Our Flag Means Death si ispira alla vera figura storica di Stede Bonnet alias “The Gentleman Pirate”, un aristocratico dei Caraibi che, nei primi decenni del 1700, abbandonò la sua famiglia per darsi a una vita di crimine nautico a bordo della nave “Revenge”.
Il nostro Stede (Rhys Darby) è un bonaccione ingenuo, che non ha idea di cosa voglia dire veramente essere un pirata; ama le comodità di cui ha imbottito la nave (un’intera biblioteca su un vascello pirata? Un guardaroba all’ultima moda? Perché no), detesta la violenza, si fa regolarmente calpestare dai suoi sottomessi. Tra una disavventura e l’altra, Stede si fa involontariamente molti nemici e finisce per attirare le attenzioni di un pirata molto più cattivo, il leggendario Blackbeard (Taika Waititi, che è anche produttore). Oltre a Stede c’è un intero equipaggio da introdurre, dal segretario di bordo Lucius al cannibale nudista Buttons, dal giudizioso Oluwande al misterioso Jim. Ciascuno di loro, nel corso della stagione, riceve il suo momento di gloria, e spesso anche una trama laterale piuttosto consistente e che cambia il corso della storia principale. Con una crew così ricca da presentare, avrebbe senso che i primi episodi fossero abbastanza scarni dal punto di vista della trama, ma non è così: già nelle prime due puntate succede di tutto. In particolar modo, vengono immediatamente introdotti i big bad della stagione: Rory Kinnear nei panni dell’ammiraglio Nigel Badminton (e più tardi del fratello gemello Chauncey – forse Kinnear ha una fissa per i ruoli multipli?) e Robert “Con” O’Neill nel ruolo di Izzy Hands, il cattivissimo secondo in comando di Blackbeard. Il fatto che ci sia un cattivo, ma vero, che non fa ridere, dà una prima idea del tono unico con cui Our Flag Means Death è costruito: mentre è di base una comedy, e in quanto tale funziona perfettamente, i toni non sono sempre leggeri e la posta in gioco per i personaggi è concreta e serissima all’interno del loro universo. I pirati sono del tutto consci della tragedia delle loro situazioni individuali, e gli autori si regalano spazi di introspezione e momenti per parlare in tutta serietà di amicizia, identità, destino, paura.

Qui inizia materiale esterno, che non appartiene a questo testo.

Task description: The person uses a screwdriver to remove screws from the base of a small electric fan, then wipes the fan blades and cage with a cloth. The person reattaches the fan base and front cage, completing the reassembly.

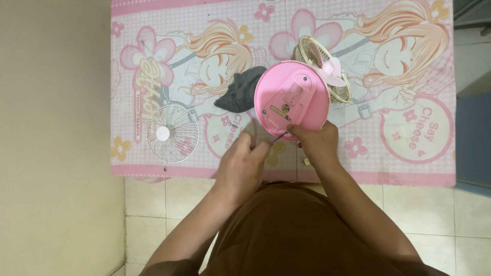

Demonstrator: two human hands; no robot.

Quello che ne esce è uno show completo, con personaggi completi: c’è molto di più di una comedy tradizionale sia a livello di trama, sia a livello di minutaggio, che supera sempre i 20 minuti classici, e a volte si avvicina più ai 40 di un drama. Al centro c’è ovviamente l’istantanea scintilla tra Stede e Blackbeard. La loro totale fascinazione l’uno per l’altro scivola presto in una bromance irresistibile. Ma ancor di più, la loro bromance si trasforma in una vera romance che – questo è un avviso a tutti i naviganti – farà commuovere anche i pirati più duri.
È parecchio imbarazzante doverlo dire nel 2022, ma è una soddisfazione immensa che, per una volta, gli autori non abbiano paura di buttarsi a pesce (perché sono pirati! Capito?) in una storia romantica queer in una serie che avrebbe potuto benissimo ammiccare alla queerness senza arrivare veramente al dunque. Ciò che è ancora più pregevole è che la relazione tra Blackbeard e Stede non è nemmeno l’unica storia queer a bordo della Revenge. Questi dieci episodi sono una storia di pirati, e anche una comedy coi fiocchi.Sono soprattutto una celebrazione di chi è diverso, emarginato, e del fatto che anche in mezzo al mare si può trovare la propria famiglia.